THE PROBLEM
Give back the whole listing word for word and skip each picture.

• • • • •

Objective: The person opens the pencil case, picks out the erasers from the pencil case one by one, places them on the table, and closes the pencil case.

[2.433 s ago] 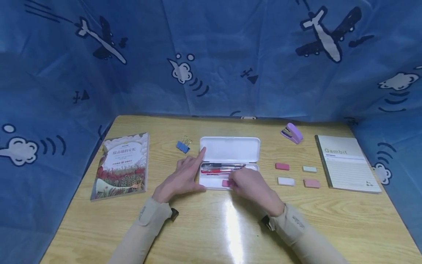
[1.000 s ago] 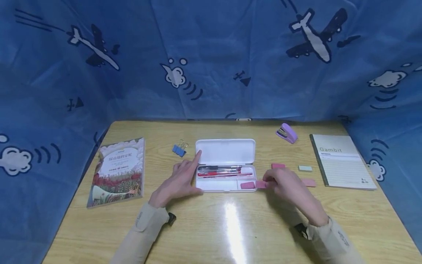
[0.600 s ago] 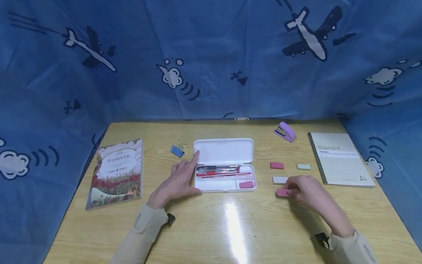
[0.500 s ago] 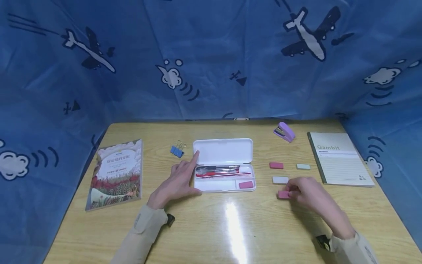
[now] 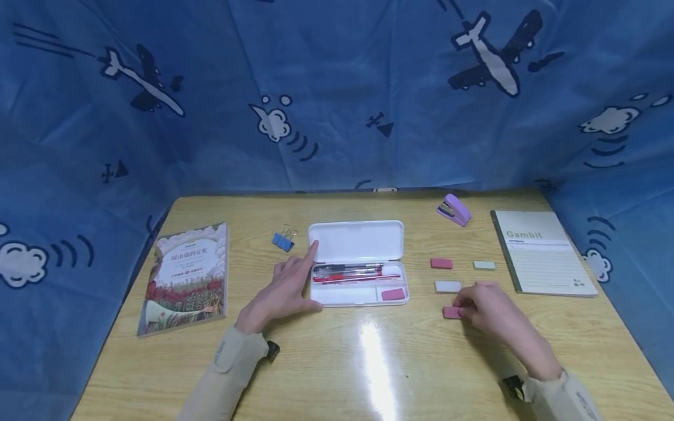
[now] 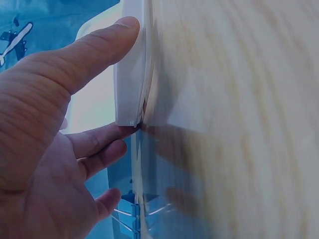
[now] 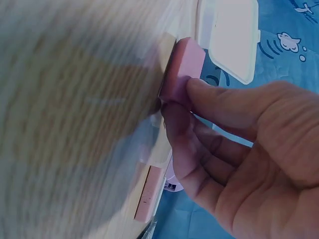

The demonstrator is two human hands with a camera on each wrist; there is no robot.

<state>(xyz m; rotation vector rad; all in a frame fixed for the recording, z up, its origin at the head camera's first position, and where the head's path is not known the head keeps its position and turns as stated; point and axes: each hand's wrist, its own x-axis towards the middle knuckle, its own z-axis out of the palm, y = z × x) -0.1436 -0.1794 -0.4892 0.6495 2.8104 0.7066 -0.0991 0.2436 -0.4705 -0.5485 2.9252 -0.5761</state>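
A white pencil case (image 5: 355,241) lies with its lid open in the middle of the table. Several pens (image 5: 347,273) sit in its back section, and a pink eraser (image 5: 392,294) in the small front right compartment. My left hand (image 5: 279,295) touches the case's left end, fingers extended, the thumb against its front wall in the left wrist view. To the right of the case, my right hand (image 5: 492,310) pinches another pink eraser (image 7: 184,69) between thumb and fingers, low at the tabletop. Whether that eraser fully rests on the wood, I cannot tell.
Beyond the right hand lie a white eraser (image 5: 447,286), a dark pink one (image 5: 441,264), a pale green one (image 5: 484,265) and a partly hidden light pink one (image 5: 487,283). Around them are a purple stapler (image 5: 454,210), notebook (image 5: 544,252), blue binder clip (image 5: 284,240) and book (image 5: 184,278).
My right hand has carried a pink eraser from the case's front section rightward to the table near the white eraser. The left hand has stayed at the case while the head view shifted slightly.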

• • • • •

WRITTEN ANSWER
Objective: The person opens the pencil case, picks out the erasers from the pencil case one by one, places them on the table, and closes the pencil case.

[2.433 s ago] 
[1.000 s ago] 
[0.600 s ago] 
[0.500 s ago] 
[now] 
[now] 
[now] 

The demonstrator is two human hands with a camera on each wrist; there is no robot.

<state>(xyz m; rotation vector rad; all in a frame fixed for the recording, z up, its origin at the head camera's first position, and where the head's path is not known the head keeps its position and turns as stated; point and axes: each hand's wrist, its own x-axis towards the middle knuckle, its own z-axis out of the palm, y = z × x) -0.1436 -0.1794 -0.4892 0.6495 2.8104 0.7066 -0.0991 0.2436 -0.4705 -0.5485 2.9252 -0.5761</state>
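A white pencil case (image 5: 355,241) lies with its lid open in the middle of the table. Several pens (image 5: 347,273) sit in its back section, and a pink eraser (image 5: 392,294) in the small front right compartment. My left hand (image 5: 279,295) touches the case's left end, fingers extended, the thumb against its front wall in the left wrist view. To the right of the case, my right hand (image 5: 492,310) pinches another pink eraser (image 7: 184,69) between thumb and fingers, low at the tabletop. Whether that eraser fully rests on the wood, I cannot tell.
Beyond the right hand lie a white eraser (image 5: 447,286), a dark pink one (image 5: 441,264), a pale green one (image 5: 484,265) and a partly hidden light pink one (image 5: 487,283). Around them are a purple stapler (image 5: 454,210), notebook (image 5: 544,252), blue binder clip (image 5: 284,240) and book (image 5: 184,278).
My right hand has carried a pink eraser from the case's front section rightward to the table near the white eraser. The left hand has stayed at the case while the head view shifted slightly.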

No more output will be given for this exercise.